Popular Printing Methods Explained

Popular Printing Methods Explained

Whether you are making your own wedding stationery or you are working with a designer it's good to have a basic understanding of the different print techniques, so you know what you want and also what to expect.

When you are new to the print industry it can feel very daunting and confusing when people start talking about all the different printing methods and throwing around words like ‘litho’ or ‘hot foil’.

I worked as a graphic designer and studio manager for over a decade after studying graphic design at University. During this time I worked on countless print projects, from single page flyers to magazines and once even a book.

I'm going to give you a very brief and basic introduction to various different print techniques that you may come across when you are ordering your wedding stationery.

Digital Print

Digital print is the most common print technique used for wedding stationery and is fairly straightforward as it works in a very similar way to a desktop printer, something most of us are familiar with. It is the simplest and also most cost effective way to print.

White ink

Printing with white ink is becoming more and more popular as more big print houses expand and improve there printers. If you've been browsing Pinterest you may have seen white ink printed on to wedding invitations and also used for addresses on envelopes. White ink is best when it is used to print onto darker colour as it stands out best on a dark background.

Digital Foil printing

There are two different methods of printing with foil, digital foil and hot foil. You can foil at home with the use of a laser printer and a minc machine (or laminator) this is digital foil. A lot of print houses will print digital foil using a similar technique on a bigger scale. The quality of digital foil can be inconsistent and is sometimes flawed, but if you don't mind this and want a cost effective element of shine on your wedding invites then this could be a good option for you. Digital foil can sometimes require laminating which will change the feel of the paper and it also can’t be recycled.

Hot Foil Printing

I don't offer digital foil because I specialise in hot foil printing. Hot foil is very labour intensive and is therefore more expensive than digital, but it is absolutely worth it. I hot foil all of my products in-house, it's an art form and one that I love, no other print technique comes close to being as luxurious, tactile or beautiful.

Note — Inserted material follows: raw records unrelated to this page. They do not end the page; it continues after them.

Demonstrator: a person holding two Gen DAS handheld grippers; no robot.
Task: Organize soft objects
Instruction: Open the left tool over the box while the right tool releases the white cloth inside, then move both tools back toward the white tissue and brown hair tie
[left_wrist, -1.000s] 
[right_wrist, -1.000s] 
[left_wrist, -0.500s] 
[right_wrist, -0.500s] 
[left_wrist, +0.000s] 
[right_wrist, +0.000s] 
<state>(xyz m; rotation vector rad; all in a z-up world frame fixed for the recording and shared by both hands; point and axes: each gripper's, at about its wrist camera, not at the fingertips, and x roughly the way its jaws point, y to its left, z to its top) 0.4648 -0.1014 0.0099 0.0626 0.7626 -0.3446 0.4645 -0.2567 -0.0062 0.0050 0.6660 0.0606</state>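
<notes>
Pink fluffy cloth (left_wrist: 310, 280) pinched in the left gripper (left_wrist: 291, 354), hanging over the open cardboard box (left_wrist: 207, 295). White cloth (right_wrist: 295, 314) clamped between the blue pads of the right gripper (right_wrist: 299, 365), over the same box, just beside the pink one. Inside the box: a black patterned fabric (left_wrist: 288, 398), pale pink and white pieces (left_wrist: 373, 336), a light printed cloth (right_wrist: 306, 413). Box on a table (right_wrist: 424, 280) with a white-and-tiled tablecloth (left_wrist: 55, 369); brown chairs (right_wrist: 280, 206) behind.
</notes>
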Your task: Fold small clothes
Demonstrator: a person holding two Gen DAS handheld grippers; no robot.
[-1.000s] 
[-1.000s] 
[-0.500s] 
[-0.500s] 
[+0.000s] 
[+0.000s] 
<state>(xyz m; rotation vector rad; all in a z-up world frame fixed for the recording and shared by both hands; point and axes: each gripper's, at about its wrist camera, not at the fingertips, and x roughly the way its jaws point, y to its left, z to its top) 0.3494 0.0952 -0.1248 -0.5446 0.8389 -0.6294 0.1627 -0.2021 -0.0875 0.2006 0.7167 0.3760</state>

With hot foil printing the design is made into a brass or magnesium die, this is then attached to a plate on the printing press which is heated up to a very high temperature, at least ninety degrees Celsius. The paper is placed onto the machine, the foil goes on top and the hot metal die is pressed into the paper. If the temperature, the pressure and the timing are correct the foil will have adhered to the paper perfectly and not only will it look exquisite it will be incredible to touch. You can see this in action on my Instagram page @jennifer_tune.

Hot foil is the ultimate luxury when it comes to printing. You can tell the difference between digital and hot foil by the impression that is left in the paper, if you run your fingers over hot foil you can feel the indentation of the design in the paper, it's so wonderfully tactile, it's enough to make any stationery lover swoon.

Hot foil doesn't just mean gold foil or even metallic foil, there are a huge amount of foils available to purchase from holographic silver to fluorescent pink and everything in between. One of my favourite ways to use hot foil is to blind deboss, which basically means print without the foil, so you just get that beautifully subtle indentation in the paper, it's very modern and very minimalistic. This also works really well with a transparent foil.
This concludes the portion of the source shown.